Exercise instructions: I need the lines below from the one with "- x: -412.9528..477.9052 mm" down to the one with "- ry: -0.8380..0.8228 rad" reproduced exactly, both ends included, and nothing else.

Collected material:
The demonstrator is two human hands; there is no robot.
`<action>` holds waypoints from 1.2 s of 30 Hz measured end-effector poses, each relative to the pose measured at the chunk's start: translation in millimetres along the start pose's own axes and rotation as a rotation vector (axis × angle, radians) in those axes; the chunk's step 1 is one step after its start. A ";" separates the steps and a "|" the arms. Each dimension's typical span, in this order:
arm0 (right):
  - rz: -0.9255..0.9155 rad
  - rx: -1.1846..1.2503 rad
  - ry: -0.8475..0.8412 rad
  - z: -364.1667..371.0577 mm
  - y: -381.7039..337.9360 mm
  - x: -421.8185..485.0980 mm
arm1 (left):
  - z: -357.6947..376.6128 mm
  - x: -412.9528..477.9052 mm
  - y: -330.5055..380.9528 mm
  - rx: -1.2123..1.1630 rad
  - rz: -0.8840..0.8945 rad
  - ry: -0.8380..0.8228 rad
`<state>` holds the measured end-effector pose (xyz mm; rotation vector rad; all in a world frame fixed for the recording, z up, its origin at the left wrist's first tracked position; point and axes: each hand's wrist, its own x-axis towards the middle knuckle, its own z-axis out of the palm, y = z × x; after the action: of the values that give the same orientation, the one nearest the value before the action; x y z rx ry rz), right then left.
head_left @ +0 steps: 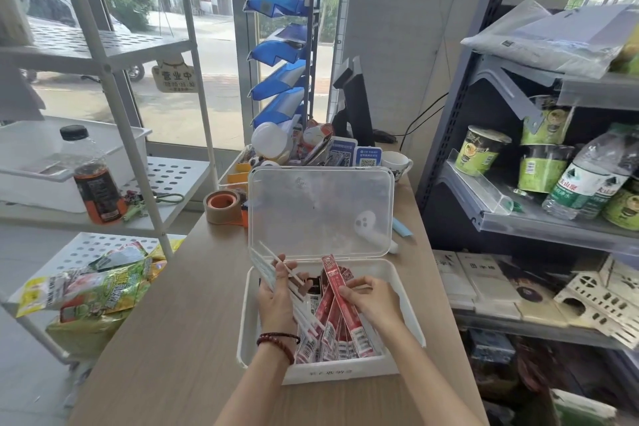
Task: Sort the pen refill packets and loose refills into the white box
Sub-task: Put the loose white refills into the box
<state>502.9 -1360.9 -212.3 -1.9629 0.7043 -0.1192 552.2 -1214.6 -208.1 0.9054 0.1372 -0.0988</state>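
The white box (pixel 406 304) stands open on the wooden table, its clear lid (pixel 320 211) propped upright behind it. Several red refill packets (pixel 340 332) lie fanned inside. My left hand (pixel 278 297) is over the box's left side, shut on a bunch of loose white refills (pixel 273 261) that stick up and to the left. My right hand (pixel 371 299) is over the box's middle, its fingers pinching one long red refill packet (pixel 333 278) that rises from the pile. Parts of the packets under both hands are hidden.
Behind the box stand a roll of brown tape (pixel 221 206), a cluttered desk organiser (pixel 294 145) and a white mug (pixel 397 162). A white rack (pixel 114 86) with a bottle (pixel 93 180) is on the left. Grey shelves (pixel 539 221) with cup noodles are on the right.
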 end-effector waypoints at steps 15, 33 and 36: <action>-0.172 -0.160 -0.028 19.4 -0.5 -10.9 | -2.1 3.3 -9.7 0.117 -0.084 -0.071; -0.252 0.144 -0.099 -2.1 -11.8 -26.3 | -3.2 -3.9 -19.1 0.544 -0.195 -0.296; -0.261 0.082 -0.079 2.4 -18.6 -26.4 | -3.0 -4.9 -21.5 0.531 -0.222 -0.300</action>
<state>489.9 -1339.1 -192.1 -1.9612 0.3836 -0.2246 544.1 -1225.2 -225.9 1.3901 -0.0748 -0.4931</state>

Worked solution:
  - x: -412.9528..477.9052 mm
  - y: -330.5055..380.9528 mm
  - rx: -1.2123..1.1630 rad
  - rz: -0.8840..0.8945 rad
  - ry: -0.8380..0.8228 rad

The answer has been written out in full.